Calories: 122kcal | Carbohydrates: 10g | Protein: 2.1g | Fat: 8.7g | Sodium: 799mg | Potassium: 466mg | Sugar: 6.3g
Frequently Asked Questions (FAQs)
What’s gazpacho made of?
Gazpacho is a Spanish soup recipe. It’s made of uncooked tomatoes, garlic, olive oil, water, vinegar, onions, cucumbers, and green peppers.
Why is gazpacho served cold?
Gazpacho is a traditional Spanish recipe that is always served cold. The coolness of the soup will give you a comforting feeling in the hot summer.
What do you eat gazpacho with?
You can pair gazpacho with garlic herb bread, lentil salad, caesar salad, Mexican salad, and also with sandwiches.

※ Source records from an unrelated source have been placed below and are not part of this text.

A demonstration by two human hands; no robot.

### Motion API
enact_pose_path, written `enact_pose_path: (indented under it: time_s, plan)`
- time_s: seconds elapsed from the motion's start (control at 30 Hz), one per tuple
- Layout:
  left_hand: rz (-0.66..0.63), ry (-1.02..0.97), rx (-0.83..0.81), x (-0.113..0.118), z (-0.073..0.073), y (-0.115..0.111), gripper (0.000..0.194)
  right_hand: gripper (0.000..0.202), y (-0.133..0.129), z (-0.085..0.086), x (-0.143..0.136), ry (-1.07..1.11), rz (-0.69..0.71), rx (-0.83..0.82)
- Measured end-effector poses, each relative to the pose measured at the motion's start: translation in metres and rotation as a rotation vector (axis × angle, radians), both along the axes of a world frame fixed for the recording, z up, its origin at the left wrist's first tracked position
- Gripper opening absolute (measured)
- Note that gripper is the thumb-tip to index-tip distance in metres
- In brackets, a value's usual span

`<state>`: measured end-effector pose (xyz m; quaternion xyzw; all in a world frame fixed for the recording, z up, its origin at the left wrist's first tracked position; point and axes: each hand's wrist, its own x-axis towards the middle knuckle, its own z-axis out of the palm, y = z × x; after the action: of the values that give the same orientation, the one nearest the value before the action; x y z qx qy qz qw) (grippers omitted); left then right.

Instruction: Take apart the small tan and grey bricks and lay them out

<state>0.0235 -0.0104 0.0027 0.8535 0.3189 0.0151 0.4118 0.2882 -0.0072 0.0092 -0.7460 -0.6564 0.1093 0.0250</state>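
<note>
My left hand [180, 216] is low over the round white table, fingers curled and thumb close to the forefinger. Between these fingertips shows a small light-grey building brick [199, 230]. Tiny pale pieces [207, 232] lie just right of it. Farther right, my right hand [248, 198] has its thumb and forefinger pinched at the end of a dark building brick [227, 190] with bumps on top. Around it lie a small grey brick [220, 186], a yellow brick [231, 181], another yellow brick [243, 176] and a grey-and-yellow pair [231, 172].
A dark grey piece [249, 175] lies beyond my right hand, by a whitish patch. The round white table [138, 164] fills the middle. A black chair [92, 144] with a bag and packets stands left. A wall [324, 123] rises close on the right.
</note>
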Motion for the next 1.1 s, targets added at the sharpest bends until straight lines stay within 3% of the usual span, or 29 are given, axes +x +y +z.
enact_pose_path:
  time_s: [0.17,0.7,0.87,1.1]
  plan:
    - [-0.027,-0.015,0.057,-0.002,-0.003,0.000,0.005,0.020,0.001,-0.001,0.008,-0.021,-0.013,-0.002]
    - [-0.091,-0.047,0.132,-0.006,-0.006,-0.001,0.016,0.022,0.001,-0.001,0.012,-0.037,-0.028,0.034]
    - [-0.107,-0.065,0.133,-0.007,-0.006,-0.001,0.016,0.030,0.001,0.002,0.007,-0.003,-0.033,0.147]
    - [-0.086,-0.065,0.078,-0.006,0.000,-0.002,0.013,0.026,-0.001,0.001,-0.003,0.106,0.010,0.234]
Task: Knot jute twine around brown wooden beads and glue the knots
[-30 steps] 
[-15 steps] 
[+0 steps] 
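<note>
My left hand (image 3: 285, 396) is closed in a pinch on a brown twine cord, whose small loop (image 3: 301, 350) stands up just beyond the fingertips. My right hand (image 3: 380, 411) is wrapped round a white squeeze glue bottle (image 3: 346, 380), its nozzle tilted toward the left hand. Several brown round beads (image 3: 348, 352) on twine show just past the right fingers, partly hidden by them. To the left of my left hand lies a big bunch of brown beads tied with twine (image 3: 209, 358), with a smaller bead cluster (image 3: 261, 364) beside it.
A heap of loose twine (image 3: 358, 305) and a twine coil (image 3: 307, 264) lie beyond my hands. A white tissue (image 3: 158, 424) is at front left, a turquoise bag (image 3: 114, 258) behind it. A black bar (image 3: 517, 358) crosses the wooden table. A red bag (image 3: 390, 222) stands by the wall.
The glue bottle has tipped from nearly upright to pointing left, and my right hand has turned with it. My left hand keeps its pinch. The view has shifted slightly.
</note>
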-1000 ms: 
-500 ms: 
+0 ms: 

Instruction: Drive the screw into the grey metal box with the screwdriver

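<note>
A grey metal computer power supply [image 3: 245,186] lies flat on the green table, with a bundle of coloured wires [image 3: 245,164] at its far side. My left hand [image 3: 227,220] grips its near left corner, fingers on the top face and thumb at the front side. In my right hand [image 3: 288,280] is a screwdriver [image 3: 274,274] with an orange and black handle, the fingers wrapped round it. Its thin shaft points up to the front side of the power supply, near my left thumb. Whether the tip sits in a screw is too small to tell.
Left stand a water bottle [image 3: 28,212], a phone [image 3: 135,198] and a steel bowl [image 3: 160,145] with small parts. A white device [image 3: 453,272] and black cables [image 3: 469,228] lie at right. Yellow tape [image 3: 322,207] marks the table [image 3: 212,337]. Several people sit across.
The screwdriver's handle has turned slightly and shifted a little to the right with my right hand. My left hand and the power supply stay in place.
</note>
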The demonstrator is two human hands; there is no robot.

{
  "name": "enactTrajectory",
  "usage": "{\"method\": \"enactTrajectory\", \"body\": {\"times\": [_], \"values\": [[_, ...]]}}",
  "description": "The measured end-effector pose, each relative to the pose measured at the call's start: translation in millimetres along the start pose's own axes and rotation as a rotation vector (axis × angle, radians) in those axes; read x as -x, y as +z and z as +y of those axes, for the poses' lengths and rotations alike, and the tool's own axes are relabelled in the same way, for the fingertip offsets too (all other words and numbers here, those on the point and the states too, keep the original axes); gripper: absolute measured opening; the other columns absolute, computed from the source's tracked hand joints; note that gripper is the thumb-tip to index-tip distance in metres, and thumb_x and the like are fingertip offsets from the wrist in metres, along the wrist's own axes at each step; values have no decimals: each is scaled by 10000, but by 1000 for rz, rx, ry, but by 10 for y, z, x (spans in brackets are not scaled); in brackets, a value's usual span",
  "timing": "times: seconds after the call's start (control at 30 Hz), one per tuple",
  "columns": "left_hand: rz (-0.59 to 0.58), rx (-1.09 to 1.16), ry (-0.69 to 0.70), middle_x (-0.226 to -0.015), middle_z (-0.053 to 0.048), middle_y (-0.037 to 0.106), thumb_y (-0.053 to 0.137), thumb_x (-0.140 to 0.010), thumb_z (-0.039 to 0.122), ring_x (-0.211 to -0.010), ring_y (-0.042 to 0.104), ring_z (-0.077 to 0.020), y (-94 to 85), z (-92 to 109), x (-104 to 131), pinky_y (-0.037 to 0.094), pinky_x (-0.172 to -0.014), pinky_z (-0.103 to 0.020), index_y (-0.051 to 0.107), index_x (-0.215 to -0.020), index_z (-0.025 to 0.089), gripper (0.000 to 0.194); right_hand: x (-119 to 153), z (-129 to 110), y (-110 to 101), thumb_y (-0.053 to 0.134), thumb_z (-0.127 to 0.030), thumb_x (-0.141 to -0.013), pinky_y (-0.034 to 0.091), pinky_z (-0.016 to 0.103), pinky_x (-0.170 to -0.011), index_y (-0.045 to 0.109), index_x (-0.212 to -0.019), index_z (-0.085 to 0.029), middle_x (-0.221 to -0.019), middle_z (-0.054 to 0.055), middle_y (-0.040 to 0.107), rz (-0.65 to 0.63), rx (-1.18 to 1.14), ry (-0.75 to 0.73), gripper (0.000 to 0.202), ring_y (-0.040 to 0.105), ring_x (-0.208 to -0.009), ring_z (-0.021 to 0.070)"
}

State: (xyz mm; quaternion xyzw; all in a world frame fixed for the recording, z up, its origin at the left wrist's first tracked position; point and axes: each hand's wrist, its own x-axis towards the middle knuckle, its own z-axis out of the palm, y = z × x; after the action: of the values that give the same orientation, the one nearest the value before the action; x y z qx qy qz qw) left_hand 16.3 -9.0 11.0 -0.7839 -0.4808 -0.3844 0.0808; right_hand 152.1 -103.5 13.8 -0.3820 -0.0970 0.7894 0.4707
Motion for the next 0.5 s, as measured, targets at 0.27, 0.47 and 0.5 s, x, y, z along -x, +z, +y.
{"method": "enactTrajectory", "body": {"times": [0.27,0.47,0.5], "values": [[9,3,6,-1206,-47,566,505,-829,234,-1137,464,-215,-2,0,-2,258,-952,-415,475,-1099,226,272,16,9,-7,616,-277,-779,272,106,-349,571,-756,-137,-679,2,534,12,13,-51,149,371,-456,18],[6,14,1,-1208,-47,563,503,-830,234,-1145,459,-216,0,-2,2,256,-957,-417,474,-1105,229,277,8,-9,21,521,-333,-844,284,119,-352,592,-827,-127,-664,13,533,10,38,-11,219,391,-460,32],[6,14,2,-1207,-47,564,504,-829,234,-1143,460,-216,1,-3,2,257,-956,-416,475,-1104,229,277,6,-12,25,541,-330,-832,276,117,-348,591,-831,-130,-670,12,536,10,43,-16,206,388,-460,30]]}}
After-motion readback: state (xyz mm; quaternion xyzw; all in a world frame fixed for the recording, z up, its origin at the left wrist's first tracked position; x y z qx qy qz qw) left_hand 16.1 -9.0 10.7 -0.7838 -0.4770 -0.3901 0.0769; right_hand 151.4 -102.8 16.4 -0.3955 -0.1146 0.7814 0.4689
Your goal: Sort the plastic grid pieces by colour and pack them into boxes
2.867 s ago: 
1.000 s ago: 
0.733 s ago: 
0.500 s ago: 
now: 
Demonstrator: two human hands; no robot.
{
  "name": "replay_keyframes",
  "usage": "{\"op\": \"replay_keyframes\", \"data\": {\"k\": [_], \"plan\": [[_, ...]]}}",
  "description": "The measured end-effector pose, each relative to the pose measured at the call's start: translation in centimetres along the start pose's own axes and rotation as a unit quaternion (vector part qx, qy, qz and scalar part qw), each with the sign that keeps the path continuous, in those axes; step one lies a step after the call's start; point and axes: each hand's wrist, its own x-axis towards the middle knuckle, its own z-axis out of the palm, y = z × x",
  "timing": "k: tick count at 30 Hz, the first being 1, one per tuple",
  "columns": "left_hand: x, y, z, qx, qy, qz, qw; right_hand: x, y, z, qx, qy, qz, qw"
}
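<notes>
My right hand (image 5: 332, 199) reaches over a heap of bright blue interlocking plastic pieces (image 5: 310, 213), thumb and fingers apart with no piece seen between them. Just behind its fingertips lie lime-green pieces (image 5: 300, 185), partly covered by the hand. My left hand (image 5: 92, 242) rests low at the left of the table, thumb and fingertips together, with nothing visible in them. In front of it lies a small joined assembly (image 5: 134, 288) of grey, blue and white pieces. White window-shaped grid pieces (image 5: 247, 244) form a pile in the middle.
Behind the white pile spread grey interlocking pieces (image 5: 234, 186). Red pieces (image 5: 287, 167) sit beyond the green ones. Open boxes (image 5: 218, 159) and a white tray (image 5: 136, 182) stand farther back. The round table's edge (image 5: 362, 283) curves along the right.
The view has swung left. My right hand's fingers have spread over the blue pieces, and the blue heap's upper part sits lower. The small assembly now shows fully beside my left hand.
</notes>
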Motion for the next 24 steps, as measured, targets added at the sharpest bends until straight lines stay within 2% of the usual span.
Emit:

Does gazpacho taste better the next day?
If you make gazpacho the day before, you may notice that it tastes better the next day. This is because tomatoes are acidic and will cause the soup to spoil if left at room temperature for too long.
If you’re not planning to eat your gazpacho right away, store your soup in the refrigerator and serve it within a few days of making it.
Is it necessary to peel tomatoes for gazpacho?
There is no need to peel tomatoes for gazpacho. You can use unpeeled tomatoes for gazpacho.
Conclusion
This gazpacho recipe is perfect for a summertime lunch or light dinner. It’s fresh, flavorful, and easy to make.